> **PROBLEM DESCRIPTION**
From the entries below, write out exactly the lines between the line holding "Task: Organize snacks" and the line holding "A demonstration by", inclusive, excluding any pictures.

------ STORED DATA ------

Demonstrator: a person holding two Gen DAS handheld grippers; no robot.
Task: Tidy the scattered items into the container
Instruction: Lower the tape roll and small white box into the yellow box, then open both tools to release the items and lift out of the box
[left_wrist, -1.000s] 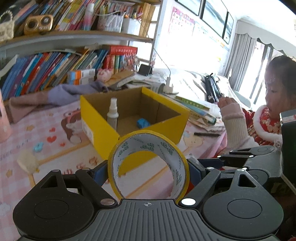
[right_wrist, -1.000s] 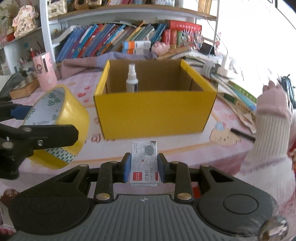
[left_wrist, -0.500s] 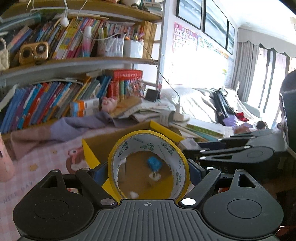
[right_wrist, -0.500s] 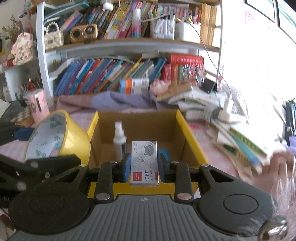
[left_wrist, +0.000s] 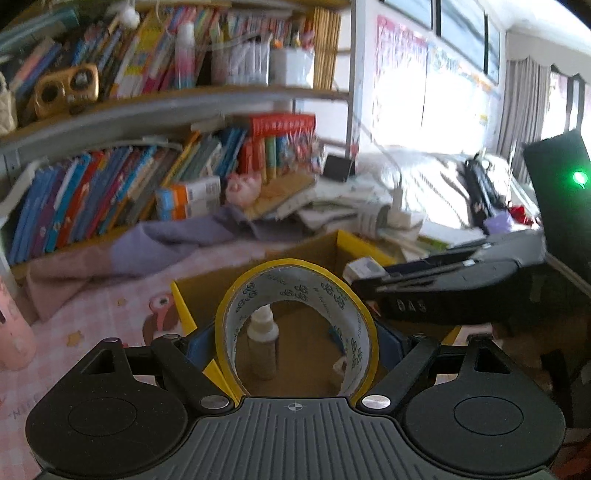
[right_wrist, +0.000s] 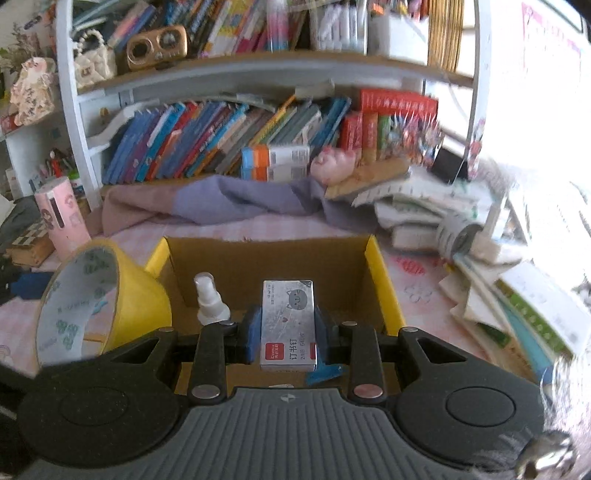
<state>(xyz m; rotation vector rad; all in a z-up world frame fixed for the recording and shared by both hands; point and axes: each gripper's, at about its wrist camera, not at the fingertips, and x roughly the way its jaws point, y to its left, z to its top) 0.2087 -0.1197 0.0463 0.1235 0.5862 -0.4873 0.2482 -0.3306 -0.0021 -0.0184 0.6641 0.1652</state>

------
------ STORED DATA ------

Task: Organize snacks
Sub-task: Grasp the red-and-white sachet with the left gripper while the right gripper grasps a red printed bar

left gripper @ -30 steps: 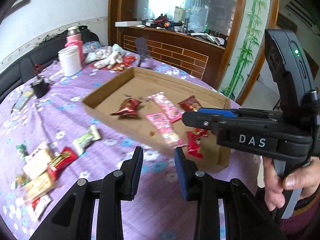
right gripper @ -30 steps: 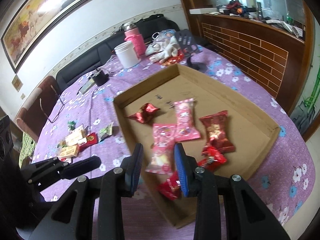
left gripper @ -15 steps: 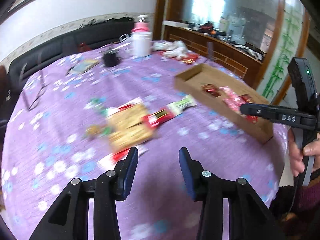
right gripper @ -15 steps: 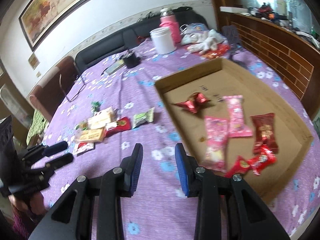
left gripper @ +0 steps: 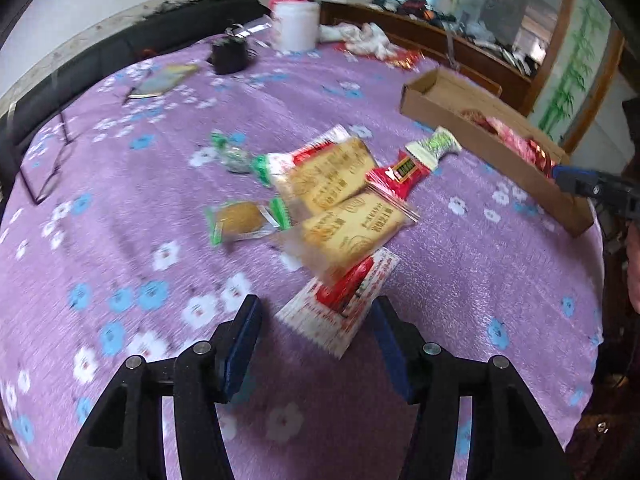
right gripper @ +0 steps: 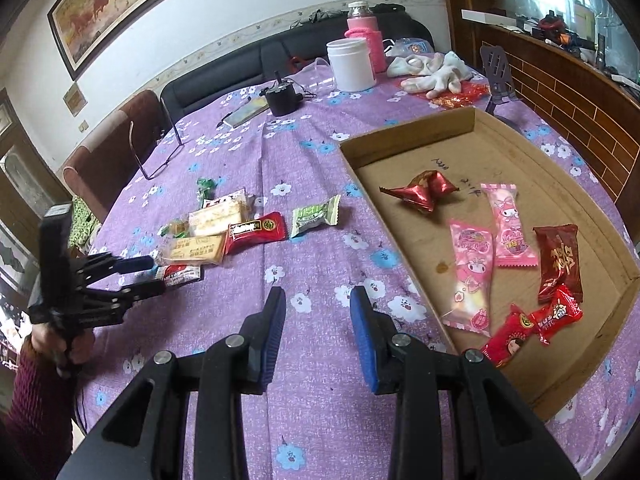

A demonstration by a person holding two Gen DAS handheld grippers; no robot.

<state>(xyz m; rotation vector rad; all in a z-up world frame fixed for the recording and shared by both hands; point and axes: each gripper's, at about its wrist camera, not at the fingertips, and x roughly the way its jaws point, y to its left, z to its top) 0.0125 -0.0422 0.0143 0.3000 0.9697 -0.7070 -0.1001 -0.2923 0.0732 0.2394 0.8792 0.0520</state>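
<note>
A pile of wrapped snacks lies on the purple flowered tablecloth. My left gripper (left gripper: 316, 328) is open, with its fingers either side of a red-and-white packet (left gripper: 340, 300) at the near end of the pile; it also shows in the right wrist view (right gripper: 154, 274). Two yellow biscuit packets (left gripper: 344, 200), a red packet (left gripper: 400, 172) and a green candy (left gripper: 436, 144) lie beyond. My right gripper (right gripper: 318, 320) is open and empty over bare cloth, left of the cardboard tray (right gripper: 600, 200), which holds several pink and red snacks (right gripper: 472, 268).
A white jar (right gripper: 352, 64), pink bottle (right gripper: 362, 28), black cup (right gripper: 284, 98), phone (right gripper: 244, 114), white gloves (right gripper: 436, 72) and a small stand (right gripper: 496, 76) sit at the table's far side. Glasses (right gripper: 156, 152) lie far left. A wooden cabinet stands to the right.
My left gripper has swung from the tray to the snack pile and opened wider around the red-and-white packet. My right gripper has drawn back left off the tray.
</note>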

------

> **REPLY**
Task: Organize snacks
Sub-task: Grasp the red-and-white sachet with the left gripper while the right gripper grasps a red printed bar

left gripper @ -30 steps: 
right gripper @ -30 steps: 
left gripper @ -15 steps: 
right gripper @ -15 steps: 
left gripper @ +0 steps: 
right gripper @ +0 steps: 

A demonstration by a person holding two Gen DAS handheld grippers; no robot.

No more work remains for this exercise.